TASK TO COMPLETE:
In the listing below, find the line with "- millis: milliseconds", then repeat exactly every line from the top through that one.
━━━━━━━━
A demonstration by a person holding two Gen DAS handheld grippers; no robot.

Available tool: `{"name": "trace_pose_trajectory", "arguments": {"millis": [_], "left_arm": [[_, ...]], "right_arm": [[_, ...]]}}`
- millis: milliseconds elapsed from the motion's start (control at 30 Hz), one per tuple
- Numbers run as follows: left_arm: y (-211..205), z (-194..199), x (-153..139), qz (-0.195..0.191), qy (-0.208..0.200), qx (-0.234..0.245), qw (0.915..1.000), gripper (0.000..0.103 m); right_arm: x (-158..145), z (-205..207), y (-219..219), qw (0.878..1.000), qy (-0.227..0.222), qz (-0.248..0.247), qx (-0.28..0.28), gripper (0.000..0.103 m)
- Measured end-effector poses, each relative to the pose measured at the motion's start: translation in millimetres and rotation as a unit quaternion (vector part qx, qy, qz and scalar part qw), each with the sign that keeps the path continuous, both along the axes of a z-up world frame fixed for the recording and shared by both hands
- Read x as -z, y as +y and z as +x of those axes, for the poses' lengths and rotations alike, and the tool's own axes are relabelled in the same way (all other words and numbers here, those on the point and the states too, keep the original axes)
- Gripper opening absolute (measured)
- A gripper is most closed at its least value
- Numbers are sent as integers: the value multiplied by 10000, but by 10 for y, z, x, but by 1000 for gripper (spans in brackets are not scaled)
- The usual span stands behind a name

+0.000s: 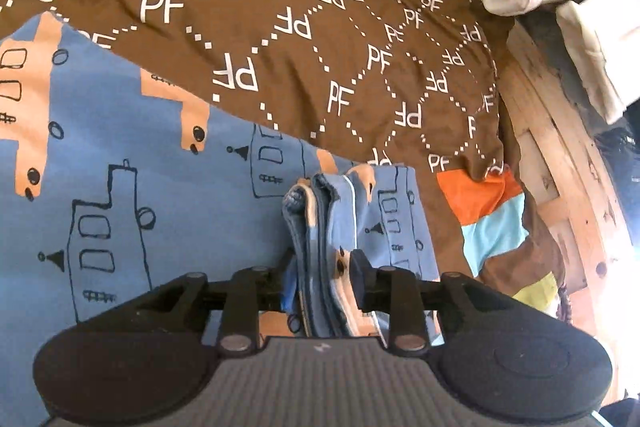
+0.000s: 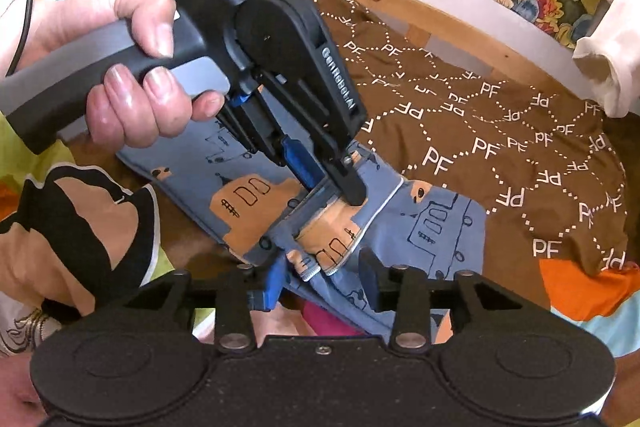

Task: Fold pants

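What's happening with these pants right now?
A person holds a claw tool in each hand over blue printed pants lying on a brown "PF" blanket. The left claw has a bunched stack of the pants' layers between its pads, though a firm pinch can't be confirmed. The right claw stands open around the waistband edge, its pads clear of the cloth. The pants look partly folded.
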State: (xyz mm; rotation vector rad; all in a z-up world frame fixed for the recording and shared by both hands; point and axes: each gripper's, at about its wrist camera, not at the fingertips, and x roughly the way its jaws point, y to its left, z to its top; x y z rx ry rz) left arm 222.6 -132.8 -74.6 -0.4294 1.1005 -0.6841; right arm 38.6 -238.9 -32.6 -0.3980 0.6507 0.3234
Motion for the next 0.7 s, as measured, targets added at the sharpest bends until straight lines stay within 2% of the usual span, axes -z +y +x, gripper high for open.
{"name": "trace_pose_trajectory", "arguments": {"millis": [100, 233, 300, 367, 533, 700], "left_arm": [[-7, 34, 16, 7, 72, -54, 10000, 32], [-39, 34, 8, 179, 65, -43, 9998, 21], [-51, 27, -3, 201, 53, -58, 9998, 18], [-50, 10, -14, 203, 45, -91, 9997, 14], [-45, -17, -39, 185, 20, -177, 9997, 11], [23, -56, -90, 160, -13, -210, 9997, 10]], "right_arm": [[8, 20, 28, 10000, -27, -33, -83, 41], [12, 52, 60, 9999, -43, -53, -140, 40], [18, 52, 66, 9998, -29, -56, -165, 36], [22, 46, 73, 9997, -18, -85, -206, 26], [4, 47, 51, 9999, 13, 4, -139, 18], [-41, 32, 38, 9999, -22, 76, -122, 15]]}}
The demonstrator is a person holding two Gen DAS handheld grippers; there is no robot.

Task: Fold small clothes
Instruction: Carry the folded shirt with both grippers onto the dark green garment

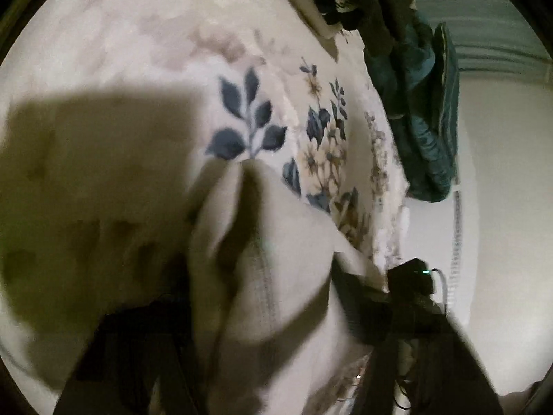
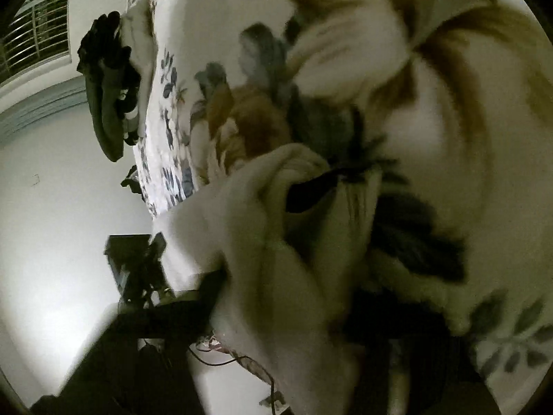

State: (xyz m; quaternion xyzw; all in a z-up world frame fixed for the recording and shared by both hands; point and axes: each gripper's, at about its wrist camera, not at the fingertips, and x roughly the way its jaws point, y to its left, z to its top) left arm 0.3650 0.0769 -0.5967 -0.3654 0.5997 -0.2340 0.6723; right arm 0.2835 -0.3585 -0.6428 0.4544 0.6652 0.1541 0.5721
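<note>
A pale beige garment (image 1: 276,269) hangs bunched between my left gripper's (image 1: 273,314) dark fingers (image 1: 359,297), lifted above a floral bedspread (image 1: 249,117). The left gripper is shut on its cloth. In the right wrist view the same beige garment (image 2: 276,235) is gathered in folds at my right gripper (image 2: 293,314), which is shut on it; the fingers (image 2: 193,307) are mostly covered by cloth. The other gripper (image 2: 138,266) shows at the left of that view. Both views are blurred by motion.
A pile of dark and teal clothes (image 1: 414,79) lies at the bedspread's far edge; it appears dark in the right wrist view (image 2: 110,86). A white wall (image 1: 501,173) lies beyond the bed. A barred window (image 2: 38,31) is at the upper left.
</note>
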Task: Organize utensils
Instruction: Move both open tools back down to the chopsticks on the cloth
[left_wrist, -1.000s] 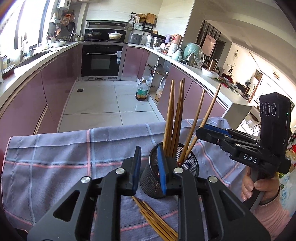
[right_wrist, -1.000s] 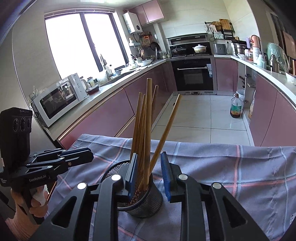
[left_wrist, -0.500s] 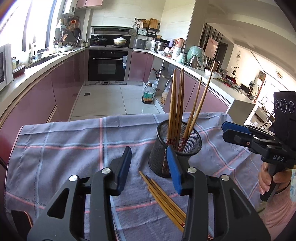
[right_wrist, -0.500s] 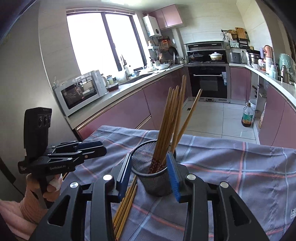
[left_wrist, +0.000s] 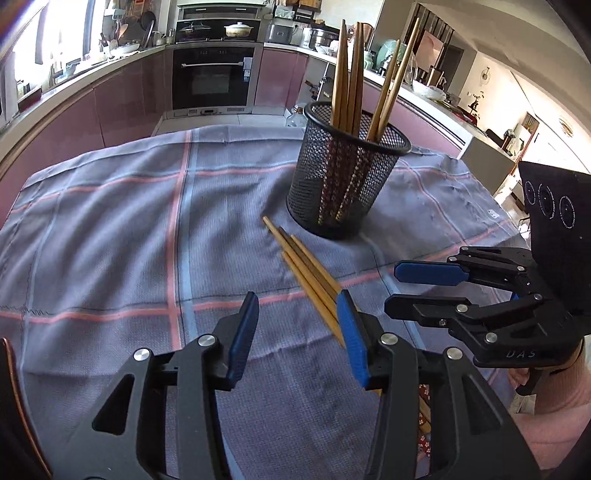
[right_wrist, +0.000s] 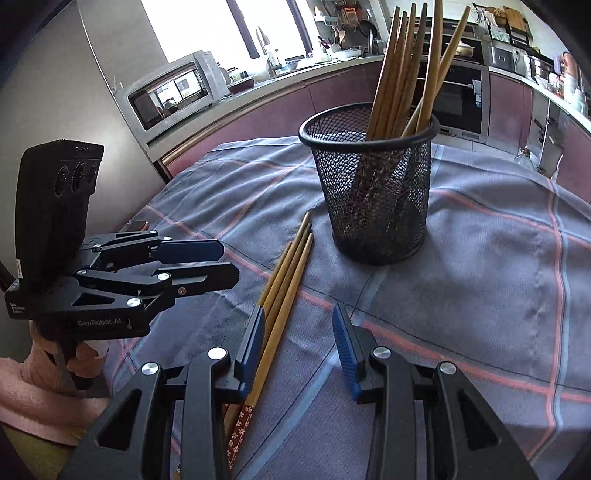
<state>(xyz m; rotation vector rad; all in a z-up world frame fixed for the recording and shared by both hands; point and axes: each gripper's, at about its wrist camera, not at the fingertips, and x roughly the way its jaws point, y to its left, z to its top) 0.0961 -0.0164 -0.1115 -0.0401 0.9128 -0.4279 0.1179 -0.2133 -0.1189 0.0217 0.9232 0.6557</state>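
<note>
While several chopsticks already stand upright in the black mesh cup (left_wrist: 347, 173), a small bundle of loose chopsticks (left_wrist: 303, 266) lies flat on the checked cloth (left_wrist: 110, 229) just in front of it, tips toward the cup's foot and patterned handle ends toward the near edge of the tabletop. The cup sits toward the far side of the cloth, right of the middle in the left wrist view, so the standing sticks lean against its rim and stay out of the way of anything reaching low.

Both grippers point down at the cloth from the near edge. The left gripper (left_wrist: 295, 332) has just been opening; its jaws stand partly apart with nothing between them, only bare cloth, and its right finger lies over the near part of the bundle in that view. The right gripper (right_wrist: 299, 347) has also opened over the past second, to a moderate gap, also empty; the sticks run under or just beside its left finger rather than between the pads.

By my reading, neither one has hold of a stick yet. The partly open jaws and the low, slanted approach suit picking one stick off the flat cloth, and the bundle's closeness to the cup keeps the carry short.
</note>
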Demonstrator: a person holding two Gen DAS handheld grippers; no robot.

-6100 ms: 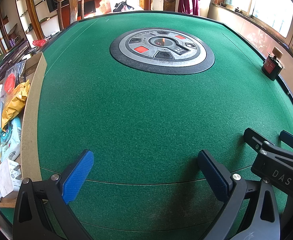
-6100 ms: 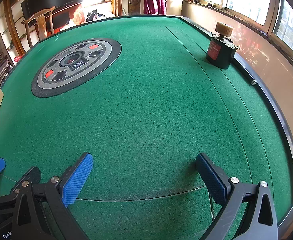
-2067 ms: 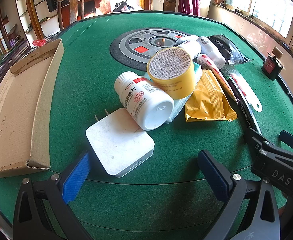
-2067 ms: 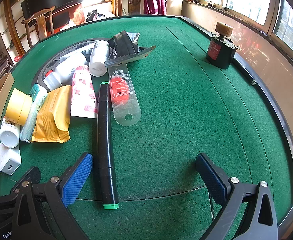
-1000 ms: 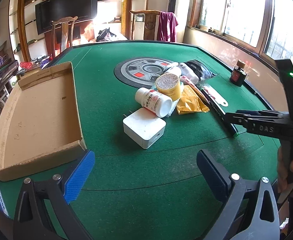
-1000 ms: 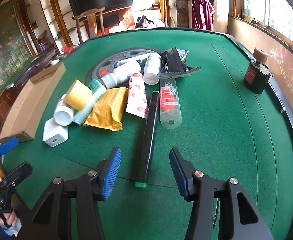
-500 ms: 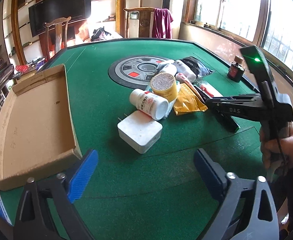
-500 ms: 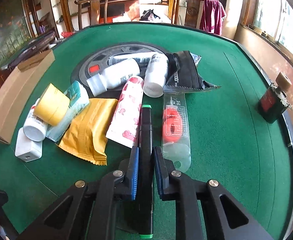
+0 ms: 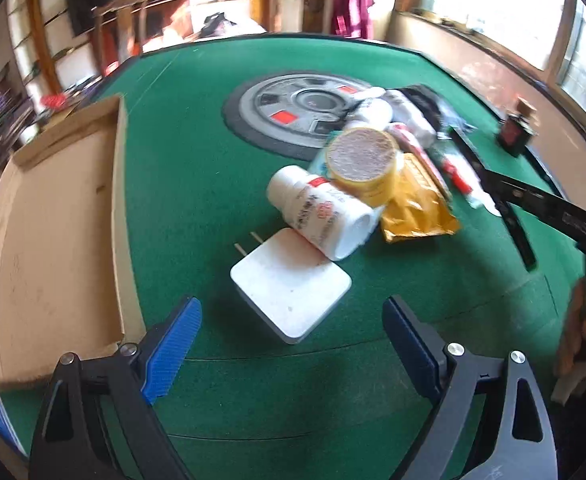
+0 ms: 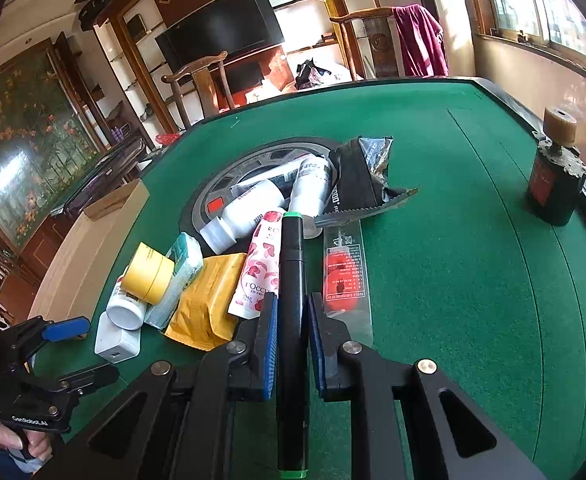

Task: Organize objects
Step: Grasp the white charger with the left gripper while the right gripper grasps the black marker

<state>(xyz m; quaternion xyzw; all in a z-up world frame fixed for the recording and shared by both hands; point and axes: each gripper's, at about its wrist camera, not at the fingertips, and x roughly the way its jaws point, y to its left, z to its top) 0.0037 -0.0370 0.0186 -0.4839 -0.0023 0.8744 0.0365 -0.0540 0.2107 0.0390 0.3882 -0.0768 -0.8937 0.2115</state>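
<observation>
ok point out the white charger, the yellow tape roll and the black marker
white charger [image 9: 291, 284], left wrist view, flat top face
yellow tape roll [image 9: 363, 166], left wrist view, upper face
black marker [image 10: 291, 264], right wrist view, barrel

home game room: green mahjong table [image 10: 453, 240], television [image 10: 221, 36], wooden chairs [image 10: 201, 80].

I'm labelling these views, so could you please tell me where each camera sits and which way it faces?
Left wrist: on the left gripper, looking down over its open fingers at the white charger; a hand shows at right.
Right wrist: on the right gripper, looking along the black marker its fingers clamp; the other hand shows lower left.
Shared: the charger, yellow tape roll, cardboard tray.
</observation>
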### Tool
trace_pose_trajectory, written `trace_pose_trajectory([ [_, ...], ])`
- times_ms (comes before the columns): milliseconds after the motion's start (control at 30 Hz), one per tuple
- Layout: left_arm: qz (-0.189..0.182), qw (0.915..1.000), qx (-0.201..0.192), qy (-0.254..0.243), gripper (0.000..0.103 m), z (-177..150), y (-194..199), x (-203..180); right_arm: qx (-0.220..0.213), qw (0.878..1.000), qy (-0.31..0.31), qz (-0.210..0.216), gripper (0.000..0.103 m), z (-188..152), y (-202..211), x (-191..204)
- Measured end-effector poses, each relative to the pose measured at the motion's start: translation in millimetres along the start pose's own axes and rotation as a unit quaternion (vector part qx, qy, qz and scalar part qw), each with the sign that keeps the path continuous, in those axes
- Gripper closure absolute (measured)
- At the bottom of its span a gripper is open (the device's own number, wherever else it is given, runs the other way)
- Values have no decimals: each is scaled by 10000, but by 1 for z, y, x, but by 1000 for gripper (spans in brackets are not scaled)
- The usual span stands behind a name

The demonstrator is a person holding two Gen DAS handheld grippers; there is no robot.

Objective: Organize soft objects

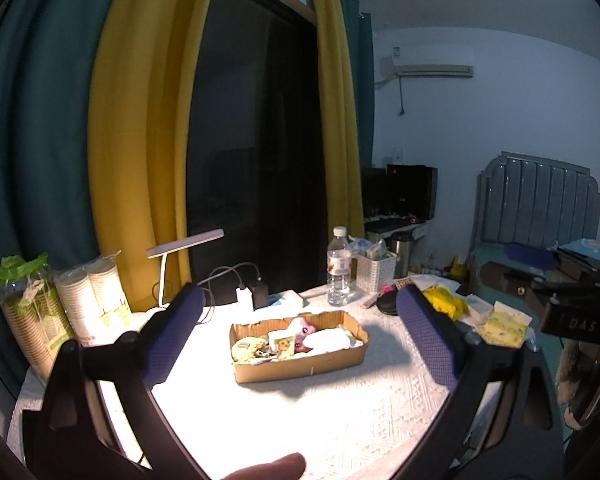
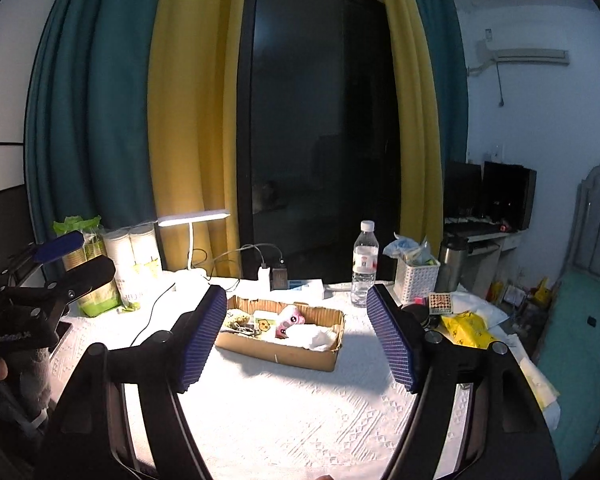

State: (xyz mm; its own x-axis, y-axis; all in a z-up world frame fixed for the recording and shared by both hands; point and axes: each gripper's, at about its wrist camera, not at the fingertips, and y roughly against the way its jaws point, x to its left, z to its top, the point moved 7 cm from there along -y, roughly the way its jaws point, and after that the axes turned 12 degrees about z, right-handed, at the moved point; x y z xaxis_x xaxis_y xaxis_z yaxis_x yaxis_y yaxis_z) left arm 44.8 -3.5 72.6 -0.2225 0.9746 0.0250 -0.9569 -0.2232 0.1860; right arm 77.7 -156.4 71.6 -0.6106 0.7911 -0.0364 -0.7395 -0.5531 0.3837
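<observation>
Cardboard box (image 2: 282,338) of soft toys sits mid-table, its long axis crosswise, straight ahead of the wide-open, empty right gripper (image 2: 298,340) and left gripper (image 1: 300,336), neither clearly nearer, both well short of it.

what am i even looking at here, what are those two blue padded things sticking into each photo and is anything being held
These are two handheld grabbing tools, one in each of a person's hands, with no robot arm involved. Each tool carries a wide-angle camera looking forward along its own jaws, so the blue pads frame each picture. One picture comes from the left gripper, the other from the right gripper. Both sets of jaws stand wide apart and hold nothing. On the table, covered by a white cloth, sits a shallow cardboard box holding soft things: a pink plush toy and a white cloth bundle. Behind it stand a water bottle, a lit desk lamp and a white basket.
</observation>
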Motion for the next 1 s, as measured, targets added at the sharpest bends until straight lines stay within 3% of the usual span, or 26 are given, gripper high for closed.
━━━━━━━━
EXERCISE SOLUTION:
A demonstration by a person holding two Gen DAS handheld grippers; no robot.

Available tool: `{"name": "trace_pose_trajectory", "arguments": {"millis": [_], "left_arm": [[_, ...]], "right_arm": [[_, ...]]}}`
- millis: milliseconds elapsed from the motion's start (control at 30 Hz), one per tuple

There is nothing more to the answer.